:: TASK ::
Each line below must be printed again exactly.

····················

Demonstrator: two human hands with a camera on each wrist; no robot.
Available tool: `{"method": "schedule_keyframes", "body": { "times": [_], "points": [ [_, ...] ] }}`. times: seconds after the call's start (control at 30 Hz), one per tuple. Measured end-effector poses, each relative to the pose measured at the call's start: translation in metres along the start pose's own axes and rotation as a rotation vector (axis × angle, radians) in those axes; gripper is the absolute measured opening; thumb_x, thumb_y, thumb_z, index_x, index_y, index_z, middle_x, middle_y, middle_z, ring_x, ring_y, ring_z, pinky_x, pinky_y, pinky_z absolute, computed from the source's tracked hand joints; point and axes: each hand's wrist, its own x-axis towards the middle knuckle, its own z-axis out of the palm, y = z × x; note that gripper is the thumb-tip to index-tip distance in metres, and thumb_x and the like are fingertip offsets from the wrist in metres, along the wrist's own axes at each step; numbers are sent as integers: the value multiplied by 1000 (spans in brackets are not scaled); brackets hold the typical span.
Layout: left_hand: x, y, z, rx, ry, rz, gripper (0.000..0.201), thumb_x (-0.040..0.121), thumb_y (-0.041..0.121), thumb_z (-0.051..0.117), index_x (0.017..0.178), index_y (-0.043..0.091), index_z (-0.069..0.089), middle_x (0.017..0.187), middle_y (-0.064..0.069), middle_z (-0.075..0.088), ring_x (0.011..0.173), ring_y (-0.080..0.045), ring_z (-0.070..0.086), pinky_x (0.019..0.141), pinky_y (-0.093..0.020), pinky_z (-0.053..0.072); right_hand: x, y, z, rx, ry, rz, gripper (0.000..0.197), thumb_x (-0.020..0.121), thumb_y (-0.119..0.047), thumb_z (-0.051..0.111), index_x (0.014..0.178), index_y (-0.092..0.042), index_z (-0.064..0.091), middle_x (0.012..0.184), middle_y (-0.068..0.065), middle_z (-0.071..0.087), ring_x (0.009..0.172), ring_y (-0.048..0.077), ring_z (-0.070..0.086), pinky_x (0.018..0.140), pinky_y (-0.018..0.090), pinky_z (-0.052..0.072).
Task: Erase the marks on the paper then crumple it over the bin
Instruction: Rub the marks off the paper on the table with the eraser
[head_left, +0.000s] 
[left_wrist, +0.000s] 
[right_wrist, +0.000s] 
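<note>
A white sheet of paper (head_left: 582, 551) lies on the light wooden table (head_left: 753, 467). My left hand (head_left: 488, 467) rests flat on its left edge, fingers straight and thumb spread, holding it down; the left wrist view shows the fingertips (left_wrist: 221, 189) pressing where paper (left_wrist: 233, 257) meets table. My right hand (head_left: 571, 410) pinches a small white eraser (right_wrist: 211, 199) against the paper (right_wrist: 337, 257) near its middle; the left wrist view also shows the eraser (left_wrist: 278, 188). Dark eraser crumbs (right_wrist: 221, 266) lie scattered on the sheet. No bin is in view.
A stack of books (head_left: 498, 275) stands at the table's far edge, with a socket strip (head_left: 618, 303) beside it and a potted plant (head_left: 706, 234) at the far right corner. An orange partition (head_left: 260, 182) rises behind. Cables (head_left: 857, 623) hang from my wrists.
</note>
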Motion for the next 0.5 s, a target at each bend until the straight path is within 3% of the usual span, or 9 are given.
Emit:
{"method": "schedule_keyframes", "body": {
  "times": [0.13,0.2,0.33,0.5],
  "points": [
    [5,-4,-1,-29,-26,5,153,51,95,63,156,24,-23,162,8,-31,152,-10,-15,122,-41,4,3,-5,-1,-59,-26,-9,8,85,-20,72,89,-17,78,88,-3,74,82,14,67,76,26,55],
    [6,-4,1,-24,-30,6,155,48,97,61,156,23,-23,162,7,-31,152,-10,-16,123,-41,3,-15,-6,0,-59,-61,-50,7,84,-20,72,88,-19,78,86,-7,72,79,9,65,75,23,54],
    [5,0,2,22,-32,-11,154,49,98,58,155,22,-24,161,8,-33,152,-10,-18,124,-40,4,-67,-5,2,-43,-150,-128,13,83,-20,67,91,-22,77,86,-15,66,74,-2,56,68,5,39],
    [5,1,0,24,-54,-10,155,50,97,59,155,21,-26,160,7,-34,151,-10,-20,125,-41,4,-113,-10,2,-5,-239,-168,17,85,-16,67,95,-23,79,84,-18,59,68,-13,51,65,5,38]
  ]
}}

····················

:: RESPONSE AREA ::
Demonstrator: two human hands with a camera on each wrist; no robot.
Available tool: `{"method": "schedule_keyframes", "body": { "times": [_], "points": [ [_, ...] ] }}`. times: seconds after the call's start (control at 30 Hz), one per tuple. Measured end-effector poses, each relative to the pose measured at the call's start: translation in metres along the start pose's own axes and rotation as a rotation vector (axis × angle, radians) in those axes; gripper is the absolute measured opening; thumb_x, thumb_y, thumb_z, index_x, index_y, index_z, middle_x, middle_y, middle_z, ring_x, ring_y, ring_z, pinky_x, pinky_y, pinky_z absolute, computed from the source's tracked hand joints; point and axes: each hand's wrist, its own x-axis towards the middle knuckle, its own z-axis out of the palm, y = z × x; note that gripper is the thumb-tip to index-tip distance in metres, and thumb_x and the like are fingertip offsets from the wrist in metres, along the wrist's own axes at each step; numbers are sent as integers: the value multiplied by 1000 (spans in brackets are not scaled); brackets hold the typical span.
Layout: left_hand: x, y, z, rx, ry, rz, gripper (0.000..0.201), thumb_x (-0.040..0.121), thumb_y (-0.041..0.121), thumb_z (-0.051..0.117), index_x (0.017..0.178), index_y (-0.043..0.091), index_z (-0.069..0.089), middle_x (0.017..0.187), middle_y (-0.064..0.069), middle_z (-0.075..0.088), ring_x (0.011..0.173), ring_y (-0.080..0.045), ring_z (-0.070..0.086), pinky_x (0.019..0.141), pinky_y (-0.093..0.020), pinky_z (-0.053..0.072); right_hand: x, y, z, rx, ry, rz, gripper (0.000..0.197), thumb_x (-0.020..0.121), thumb_y (-0.119..0.047), thumb_z (-0.051..0.111), index_x (0.014..0.178), index_y (-0.092..0.042), index_z (-0.064..0.091), middle_x (0.012..0.184), middle_y (-0.068..0.065), middle_z (-0.071..0.087), ring_x (0.009..0.172), ring_y (-0.048..0.077), ring_z (-0.070..0.086), pinky_x (0.018..0.140), pinky_y (-0.018..0.090), pinky_z (-0.052..0.072).
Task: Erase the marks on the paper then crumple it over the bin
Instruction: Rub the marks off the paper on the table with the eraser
[head_left, +0.000s] 
[left_wrist, +0.000s] 
[right_wrist, +0.000s] 
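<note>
A white sheet of paper (head_left: 582, 551) lies on the light wooden table (head_left: 753, 467). My left hand (head_left: 488, 467) rests flat on its left edge, fingers straight and thumb spread, holding it down; the left wrist view shows the fingertips (left_wrist: 221, 189) pressing where paper (left_wrist: 233, 257) meets table. My right hand (head_left: 571, 410) pinches a small white eraser (right_wrist: 211, 199) against the paper (right_wrist: 337, 257) near its middle; the left wrist view also shows the eraser (left_wrist: 278, 188). Dark eraser crumbs (right_wrist: 221, 266) lie scattered on the sheet. No bin is in view.
A stack of books (head_left: 498, 275) stands at the table's far edge, with a socket strip (head_left: 618, 303) beside it and a potted plant (head_left: 706, 234) at the far right corner. An orange partition (head_left: 260, 182) rises behind. Cables (head_left: 857, 623) hang from my wrists.
</note>
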Motion for the next 0.5 s, a target at each bend until the straight path is within 3% of the usual span, or 9 are given.
Emit:
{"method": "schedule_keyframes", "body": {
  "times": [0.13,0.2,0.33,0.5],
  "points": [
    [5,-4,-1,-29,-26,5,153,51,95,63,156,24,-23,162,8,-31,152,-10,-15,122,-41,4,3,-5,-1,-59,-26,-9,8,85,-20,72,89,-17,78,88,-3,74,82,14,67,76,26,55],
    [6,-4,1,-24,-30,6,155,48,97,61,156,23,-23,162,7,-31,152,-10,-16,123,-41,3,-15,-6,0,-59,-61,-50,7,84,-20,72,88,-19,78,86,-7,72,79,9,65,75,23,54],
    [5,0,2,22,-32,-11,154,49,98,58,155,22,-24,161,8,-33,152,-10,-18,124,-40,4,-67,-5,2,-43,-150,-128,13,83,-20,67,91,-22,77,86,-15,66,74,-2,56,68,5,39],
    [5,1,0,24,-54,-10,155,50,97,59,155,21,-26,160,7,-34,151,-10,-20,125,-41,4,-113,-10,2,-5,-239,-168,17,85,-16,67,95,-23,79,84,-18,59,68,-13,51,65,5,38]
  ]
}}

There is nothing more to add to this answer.